The plaintiffs’ “mechanism” experts fared no better.  One, an OB/GYN and the founder of a clinical and epidemiological research organization devoted to reproductive health issues, “embrace[d] the ‘androgen theory’ by which Mirena purportedly causes IIH—specifically that androgens cause IIH and that because LNG, while a progestin, has androgenic effects, LNG in turn may cause  IIH.”  Id.  at *53.  The court held, “As a threshold consideration, [the] theory that Mirena  causes IIH through androgenic side effects does not satisfy any of the four Daubert reliability factors.”  Id. at *58.   But beyond the flaws in the opinion’s premises, the court “discern[ed] a broader overarching lapse of methodology” affecting the mechanism opinion: the expert’s report did not address the threshold issue of “what IIH is and how this condition comes about.”   Id.  In addition, the court criticized (in extensive and thorough detail that is beyond the capacity of these pages) the expert’s “scant attention to the pharmacokinetic process that must underlie the causal sequence that he postulates” and his “speculative leaps in support of his two central premises:  that androgens can cause IIH, and that LNG, a progestin with androgen receptor affinity, can cause IIH.”  Id.   The court concluded,

“In the end, while [the expert’s] credentials are sterling, the methodology underlying his opinion in this case is not.  He relies on supposition and attempts to link disconnected studies by others.   And he uses some of his source material for more than it can fairly support.  The result is a hypothesis that may or may not bear up when and if it is ultimately tested, not a reliable expert opinion admissible under the governing standards.  The Court therefore must exclude his testimony.”  Id. at *62.

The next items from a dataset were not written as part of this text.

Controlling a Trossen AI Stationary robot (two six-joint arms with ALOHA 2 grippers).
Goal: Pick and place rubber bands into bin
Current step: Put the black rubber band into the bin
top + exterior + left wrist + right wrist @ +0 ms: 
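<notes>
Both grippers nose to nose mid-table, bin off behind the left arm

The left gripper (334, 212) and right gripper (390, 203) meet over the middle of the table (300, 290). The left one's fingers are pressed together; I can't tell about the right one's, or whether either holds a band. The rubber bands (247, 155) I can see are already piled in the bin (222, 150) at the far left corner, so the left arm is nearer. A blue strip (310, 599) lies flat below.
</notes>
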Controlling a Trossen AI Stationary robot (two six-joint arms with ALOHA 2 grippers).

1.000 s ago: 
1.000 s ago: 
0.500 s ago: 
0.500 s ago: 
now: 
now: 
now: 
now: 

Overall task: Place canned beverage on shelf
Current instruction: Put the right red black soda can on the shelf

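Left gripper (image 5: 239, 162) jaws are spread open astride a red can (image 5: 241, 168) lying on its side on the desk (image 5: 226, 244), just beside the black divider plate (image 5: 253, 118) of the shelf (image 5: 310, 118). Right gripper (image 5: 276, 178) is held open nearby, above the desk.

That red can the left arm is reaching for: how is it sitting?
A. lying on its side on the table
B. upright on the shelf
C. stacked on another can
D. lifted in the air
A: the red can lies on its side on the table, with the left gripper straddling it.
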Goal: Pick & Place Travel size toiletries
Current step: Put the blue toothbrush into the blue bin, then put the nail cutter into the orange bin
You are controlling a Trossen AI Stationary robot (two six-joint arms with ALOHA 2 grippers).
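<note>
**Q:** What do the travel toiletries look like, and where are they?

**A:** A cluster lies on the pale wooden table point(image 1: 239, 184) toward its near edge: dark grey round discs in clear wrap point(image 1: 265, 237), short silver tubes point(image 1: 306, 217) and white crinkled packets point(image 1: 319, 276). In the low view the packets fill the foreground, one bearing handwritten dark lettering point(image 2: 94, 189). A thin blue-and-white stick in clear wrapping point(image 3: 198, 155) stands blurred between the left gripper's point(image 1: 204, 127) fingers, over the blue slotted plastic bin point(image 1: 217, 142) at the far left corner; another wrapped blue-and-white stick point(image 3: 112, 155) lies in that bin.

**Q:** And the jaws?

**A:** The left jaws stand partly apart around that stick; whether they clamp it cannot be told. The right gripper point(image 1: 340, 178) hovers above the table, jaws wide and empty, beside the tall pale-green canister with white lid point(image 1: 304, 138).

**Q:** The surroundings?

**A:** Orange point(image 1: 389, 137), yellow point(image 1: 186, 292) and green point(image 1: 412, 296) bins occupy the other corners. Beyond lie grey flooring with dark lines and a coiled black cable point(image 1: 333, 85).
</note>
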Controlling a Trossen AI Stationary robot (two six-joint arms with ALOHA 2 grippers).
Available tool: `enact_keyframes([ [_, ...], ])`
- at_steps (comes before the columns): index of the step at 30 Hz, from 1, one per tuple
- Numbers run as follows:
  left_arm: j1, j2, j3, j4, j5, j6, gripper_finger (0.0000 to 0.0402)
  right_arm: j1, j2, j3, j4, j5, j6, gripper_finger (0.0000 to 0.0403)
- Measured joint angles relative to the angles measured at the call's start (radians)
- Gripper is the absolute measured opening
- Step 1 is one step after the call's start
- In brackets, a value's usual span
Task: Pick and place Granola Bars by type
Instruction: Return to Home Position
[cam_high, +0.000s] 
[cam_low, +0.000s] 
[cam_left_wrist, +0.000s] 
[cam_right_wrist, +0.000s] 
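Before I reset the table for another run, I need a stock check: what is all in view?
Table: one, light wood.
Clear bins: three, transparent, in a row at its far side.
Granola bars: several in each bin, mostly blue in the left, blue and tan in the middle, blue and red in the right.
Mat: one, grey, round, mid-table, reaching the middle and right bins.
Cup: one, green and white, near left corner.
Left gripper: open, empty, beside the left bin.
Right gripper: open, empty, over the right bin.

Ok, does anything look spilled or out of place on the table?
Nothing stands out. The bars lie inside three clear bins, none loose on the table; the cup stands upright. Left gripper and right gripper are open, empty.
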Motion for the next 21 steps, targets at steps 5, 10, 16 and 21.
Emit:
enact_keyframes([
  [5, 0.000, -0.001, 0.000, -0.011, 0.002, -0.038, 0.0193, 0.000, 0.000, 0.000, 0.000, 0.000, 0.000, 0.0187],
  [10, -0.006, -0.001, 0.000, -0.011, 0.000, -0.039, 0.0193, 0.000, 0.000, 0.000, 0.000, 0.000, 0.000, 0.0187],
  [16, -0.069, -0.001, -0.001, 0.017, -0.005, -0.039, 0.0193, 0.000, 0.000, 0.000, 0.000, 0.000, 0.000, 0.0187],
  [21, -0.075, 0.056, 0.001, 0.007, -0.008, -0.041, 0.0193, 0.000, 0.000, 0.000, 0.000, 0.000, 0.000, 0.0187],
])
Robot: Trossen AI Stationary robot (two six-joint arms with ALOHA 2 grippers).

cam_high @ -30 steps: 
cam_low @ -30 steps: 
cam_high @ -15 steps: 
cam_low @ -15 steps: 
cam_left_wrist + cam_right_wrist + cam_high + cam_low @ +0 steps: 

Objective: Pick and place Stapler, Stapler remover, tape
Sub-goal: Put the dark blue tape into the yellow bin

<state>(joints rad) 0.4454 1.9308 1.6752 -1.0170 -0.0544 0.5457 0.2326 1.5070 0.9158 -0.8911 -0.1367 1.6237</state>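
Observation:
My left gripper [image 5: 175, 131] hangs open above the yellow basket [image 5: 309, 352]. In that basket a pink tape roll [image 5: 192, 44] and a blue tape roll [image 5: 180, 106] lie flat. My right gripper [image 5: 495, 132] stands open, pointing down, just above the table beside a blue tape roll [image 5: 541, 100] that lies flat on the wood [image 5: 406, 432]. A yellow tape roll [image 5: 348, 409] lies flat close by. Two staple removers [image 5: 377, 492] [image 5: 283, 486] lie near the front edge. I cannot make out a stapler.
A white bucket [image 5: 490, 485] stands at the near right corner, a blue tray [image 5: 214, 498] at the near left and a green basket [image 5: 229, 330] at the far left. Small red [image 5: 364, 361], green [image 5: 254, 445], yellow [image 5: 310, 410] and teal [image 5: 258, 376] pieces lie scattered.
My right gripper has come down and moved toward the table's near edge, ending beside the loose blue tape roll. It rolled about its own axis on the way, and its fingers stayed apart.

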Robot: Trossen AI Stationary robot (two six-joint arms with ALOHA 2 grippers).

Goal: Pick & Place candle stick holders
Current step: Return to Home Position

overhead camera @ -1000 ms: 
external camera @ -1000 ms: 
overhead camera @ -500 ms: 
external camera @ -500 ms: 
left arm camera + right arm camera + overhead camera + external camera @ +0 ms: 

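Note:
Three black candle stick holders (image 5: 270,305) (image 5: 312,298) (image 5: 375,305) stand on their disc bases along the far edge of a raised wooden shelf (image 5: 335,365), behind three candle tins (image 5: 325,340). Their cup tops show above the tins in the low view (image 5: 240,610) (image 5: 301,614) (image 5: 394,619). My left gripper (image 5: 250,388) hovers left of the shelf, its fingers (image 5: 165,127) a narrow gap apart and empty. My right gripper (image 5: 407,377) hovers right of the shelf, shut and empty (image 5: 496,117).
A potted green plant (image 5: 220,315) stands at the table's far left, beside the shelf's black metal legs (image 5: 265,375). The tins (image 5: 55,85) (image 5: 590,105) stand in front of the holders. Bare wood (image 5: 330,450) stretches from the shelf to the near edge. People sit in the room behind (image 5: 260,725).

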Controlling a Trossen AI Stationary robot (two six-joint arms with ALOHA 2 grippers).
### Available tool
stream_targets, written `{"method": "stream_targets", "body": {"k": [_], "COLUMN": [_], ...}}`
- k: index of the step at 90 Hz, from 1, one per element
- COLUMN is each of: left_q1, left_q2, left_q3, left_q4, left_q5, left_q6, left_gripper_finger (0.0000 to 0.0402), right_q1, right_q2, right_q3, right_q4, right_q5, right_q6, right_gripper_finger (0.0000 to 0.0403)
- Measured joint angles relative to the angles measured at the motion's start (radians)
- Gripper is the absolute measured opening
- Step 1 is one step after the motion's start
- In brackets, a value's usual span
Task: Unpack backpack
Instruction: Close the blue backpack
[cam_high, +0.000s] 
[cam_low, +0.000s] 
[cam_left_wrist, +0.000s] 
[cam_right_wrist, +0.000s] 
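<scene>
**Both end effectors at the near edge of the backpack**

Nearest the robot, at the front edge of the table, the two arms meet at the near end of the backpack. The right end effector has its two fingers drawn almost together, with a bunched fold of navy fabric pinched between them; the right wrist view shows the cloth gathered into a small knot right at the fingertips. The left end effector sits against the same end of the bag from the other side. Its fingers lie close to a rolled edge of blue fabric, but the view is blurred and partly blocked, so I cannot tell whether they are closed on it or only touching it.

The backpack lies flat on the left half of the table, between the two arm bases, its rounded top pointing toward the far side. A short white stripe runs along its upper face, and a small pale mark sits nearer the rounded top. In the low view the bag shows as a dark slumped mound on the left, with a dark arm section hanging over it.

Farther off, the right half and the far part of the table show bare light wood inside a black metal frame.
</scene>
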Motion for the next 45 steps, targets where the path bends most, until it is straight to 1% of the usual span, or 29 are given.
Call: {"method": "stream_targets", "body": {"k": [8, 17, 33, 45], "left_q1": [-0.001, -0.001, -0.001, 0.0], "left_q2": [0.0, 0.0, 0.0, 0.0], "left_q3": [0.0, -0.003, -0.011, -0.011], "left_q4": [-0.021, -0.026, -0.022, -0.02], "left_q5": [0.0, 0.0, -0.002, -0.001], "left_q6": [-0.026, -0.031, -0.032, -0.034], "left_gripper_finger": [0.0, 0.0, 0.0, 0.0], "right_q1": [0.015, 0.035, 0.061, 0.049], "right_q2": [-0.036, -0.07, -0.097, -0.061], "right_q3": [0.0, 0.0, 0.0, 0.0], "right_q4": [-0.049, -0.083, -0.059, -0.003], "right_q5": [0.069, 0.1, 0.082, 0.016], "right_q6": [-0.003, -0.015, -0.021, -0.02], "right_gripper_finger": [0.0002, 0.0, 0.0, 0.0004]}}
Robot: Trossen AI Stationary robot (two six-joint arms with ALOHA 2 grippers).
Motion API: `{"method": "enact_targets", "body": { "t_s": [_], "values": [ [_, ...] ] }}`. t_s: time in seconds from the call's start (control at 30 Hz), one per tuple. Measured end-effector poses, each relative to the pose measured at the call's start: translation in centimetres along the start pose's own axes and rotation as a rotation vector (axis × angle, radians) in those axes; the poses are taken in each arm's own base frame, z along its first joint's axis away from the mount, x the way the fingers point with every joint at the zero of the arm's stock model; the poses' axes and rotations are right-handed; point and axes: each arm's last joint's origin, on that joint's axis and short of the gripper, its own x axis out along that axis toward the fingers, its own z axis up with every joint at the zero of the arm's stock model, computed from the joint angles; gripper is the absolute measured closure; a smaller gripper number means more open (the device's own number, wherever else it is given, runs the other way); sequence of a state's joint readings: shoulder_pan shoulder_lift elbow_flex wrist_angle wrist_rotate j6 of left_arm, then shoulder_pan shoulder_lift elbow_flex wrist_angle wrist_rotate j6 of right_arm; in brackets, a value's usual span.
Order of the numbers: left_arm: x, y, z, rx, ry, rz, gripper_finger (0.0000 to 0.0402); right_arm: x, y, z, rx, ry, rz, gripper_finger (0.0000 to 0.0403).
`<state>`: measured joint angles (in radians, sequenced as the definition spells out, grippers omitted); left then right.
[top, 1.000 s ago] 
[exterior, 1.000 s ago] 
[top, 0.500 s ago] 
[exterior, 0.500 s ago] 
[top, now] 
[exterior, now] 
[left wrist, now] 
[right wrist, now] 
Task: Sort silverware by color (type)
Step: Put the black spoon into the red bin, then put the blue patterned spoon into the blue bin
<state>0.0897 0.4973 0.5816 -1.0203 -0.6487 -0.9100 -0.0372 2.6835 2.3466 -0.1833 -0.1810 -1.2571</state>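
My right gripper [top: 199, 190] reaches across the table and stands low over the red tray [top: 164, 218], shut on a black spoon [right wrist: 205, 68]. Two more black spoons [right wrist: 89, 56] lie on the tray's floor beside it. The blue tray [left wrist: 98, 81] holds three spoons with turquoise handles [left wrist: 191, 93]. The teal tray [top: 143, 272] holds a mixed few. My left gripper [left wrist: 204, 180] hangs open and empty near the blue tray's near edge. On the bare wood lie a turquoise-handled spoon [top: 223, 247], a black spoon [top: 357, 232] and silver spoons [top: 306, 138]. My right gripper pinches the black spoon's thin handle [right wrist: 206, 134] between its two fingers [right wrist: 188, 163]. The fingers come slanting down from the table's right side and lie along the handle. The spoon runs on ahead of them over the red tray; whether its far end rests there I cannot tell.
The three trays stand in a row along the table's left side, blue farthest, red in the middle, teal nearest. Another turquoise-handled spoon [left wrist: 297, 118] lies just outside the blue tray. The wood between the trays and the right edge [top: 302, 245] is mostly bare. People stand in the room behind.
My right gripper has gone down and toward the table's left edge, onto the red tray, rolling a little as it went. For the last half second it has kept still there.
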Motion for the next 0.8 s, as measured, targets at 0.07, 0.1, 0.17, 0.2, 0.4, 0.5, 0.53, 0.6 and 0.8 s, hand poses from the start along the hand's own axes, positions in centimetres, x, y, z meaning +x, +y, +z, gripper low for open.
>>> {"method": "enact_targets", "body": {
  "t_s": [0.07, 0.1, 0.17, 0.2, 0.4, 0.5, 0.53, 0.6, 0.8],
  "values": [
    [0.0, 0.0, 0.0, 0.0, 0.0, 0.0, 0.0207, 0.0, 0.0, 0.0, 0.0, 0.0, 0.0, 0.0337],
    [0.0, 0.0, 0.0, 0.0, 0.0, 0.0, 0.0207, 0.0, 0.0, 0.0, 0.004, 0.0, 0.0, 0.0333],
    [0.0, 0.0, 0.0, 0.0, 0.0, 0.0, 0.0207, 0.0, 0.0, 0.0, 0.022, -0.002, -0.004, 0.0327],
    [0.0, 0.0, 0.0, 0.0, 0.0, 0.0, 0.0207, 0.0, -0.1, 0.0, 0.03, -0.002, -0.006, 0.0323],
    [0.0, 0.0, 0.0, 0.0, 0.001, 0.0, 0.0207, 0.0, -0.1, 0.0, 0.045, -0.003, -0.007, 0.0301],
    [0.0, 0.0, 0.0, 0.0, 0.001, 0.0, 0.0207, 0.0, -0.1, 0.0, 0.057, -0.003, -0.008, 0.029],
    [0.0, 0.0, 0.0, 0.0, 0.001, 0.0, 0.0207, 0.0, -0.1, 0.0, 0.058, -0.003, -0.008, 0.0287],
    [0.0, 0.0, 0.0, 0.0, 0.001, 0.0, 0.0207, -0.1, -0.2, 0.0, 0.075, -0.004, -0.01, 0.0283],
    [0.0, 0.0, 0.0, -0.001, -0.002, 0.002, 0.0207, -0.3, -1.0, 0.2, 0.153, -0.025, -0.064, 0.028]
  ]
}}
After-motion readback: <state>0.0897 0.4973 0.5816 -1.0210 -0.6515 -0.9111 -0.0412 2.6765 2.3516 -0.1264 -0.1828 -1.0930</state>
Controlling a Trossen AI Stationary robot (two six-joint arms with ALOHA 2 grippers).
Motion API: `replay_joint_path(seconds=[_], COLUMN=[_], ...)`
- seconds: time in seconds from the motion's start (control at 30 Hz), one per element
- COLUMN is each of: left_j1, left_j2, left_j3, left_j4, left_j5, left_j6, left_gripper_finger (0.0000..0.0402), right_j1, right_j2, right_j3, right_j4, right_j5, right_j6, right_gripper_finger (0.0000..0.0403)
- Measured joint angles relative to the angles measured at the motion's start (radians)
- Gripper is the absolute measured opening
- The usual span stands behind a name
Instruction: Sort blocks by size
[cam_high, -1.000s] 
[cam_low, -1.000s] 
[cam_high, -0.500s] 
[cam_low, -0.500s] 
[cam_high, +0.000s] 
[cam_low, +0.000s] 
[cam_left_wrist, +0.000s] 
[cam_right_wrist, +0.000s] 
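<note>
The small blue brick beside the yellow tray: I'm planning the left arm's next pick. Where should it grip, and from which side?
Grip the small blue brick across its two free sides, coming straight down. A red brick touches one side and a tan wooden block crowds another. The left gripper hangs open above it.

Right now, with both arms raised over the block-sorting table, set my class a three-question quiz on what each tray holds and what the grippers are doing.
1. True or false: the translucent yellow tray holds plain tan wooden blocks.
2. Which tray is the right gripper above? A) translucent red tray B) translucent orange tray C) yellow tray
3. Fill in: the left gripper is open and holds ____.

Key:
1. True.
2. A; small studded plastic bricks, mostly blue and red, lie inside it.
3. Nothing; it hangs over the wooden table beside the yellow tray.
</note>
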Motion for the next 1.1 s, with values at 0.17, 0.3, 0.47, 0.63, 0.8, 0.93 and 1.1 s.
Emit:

The court similarly dispatched the plaintiffs’ other two mechanism experts because their methodologies were unsound and their theories failed to satisfy Daubert’s reliability standards.  Both discussions are lengthy and we cannot do justice to them here, but we again recommend that you read the whole opinion when you have time to appreciate its rigor and its unflinching confrontation and dissection of the technicalities underlying all of the experts’ opinions.  Doing justice to Daubert analysis of opinions like these is a monumental task.   All too frequently, and perhaps understandably, courts decline even to try, counting on juries (or, more likely, settlements) to do their work for them.   The Mirena court displayed rare dedication to the principle that the system can work only if courts properly discharge their duties as “gatekeepers.”  We applaud this decision, urge you to read it and cite it, and we hope that more courts will accept similar challenges.  We will keep you posted.